Copy out every line of the data that has the word "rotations" somewhere in it.

• PROVIDED MATERIAL:
● ● ● ● ●

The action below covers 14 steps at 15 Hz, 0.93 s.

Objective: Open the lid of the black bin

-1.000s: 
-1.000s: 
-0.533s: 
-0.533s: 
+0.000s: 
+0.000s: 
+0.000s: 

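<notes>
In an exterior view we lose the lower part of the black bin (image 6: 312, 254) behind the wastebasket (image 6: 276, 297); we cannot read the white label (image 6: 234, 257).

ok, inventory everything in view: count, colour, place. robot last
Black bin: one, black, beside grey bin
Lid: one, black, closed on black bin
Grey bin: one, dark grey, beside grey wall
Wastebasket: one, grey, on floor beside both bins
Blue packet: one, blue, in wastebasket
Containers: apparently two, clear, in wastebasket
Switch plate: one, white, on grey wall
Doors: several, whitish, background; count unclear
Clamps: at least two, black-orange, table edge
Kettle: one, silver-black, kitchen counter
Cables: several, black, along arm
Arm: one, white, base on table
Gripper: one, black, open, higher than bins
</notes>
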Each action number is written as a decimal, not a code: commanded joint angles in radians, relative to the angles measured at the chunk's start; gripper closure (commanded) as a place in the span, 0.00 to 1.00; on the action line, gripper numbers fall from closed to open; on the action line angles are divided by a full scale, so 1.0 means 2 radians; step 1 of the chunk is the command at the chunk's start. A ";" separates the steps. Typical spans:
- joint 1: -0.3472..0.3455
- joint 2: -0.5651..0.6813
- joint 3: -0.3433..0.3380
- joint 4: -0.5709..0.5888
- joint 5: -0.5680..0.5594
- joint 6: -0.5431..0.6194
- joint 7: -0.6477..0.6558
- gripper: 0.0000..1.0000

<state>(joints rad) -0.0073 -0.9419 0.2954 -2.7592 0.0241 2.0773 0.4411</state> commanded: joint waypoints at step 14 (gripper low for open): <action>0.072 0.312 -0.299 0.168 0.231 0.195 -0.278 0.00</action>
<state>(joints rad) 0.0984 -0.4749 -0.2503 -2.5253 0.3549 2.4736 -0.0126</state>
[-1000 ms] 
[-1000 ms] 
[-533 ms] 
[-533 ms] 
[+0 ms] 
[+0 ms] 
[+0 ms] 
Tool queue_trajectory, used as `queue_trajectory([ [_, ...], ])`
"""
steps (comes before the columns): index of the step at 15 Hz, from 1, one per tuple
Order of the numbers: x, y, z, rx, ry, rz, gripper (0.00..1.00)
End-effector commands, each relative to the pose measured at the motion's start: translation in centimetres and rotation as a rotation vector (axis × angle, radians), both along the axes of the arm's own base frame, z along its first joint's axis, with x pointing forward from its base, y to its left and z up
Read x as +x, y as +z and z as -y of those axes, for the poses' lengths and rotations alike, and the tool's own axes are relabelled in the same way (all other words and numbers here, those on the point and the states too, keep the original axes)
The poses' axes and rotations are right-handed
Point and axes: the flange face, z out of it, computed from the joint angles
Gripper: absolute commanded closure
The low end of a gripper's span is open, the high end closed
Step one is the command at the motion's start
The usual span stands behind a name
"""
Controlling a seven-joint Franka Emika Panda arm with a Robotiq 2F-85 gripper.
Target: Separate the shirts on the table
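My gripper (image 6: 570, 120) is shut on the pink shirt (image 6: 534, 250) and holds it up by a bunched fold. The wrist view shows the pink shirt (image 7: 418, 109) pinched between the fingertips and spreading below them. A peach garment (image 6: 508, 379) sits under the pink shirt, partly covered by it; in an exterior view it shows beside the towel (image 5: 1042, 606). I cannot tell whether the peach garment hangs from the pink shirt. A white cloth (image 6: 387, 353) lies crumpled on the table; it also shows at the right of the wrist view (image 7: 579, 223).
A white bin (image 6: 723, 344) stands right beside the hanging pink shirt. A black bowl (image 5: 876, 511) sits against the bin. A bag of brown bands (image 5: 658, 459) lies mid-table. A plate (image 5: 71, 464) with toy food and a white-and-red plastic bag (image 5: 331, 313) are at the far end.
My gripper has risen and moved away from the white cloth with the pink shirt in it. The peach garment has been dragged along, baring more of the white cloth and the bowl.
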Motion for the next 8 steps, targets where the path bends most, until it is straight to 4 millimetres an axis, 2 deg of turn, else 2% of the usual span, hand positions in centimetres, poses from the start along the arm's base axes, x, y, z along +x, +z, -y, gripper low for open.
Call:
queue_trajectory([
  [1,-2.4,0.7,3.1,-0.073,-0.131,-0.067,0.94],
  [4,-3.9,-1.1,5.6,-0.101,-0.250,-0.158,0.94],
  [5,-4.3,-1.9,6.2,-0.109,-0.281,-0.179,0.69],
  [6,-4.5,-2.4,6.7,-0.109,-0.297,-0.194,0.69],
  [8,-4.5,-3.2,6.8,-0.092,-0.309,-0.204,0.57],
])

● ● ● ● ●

• RESPONSE TO THIS EXERCISE:
Read x as +x, y as +z and z as -y of those axes, for the poses' lengths and rotations alike, and the tool's own axes are relabelled in the same way (all other words and numbers here, those on the point and the states too, keep the original axes)
The poses' axes and rotations are right-handed

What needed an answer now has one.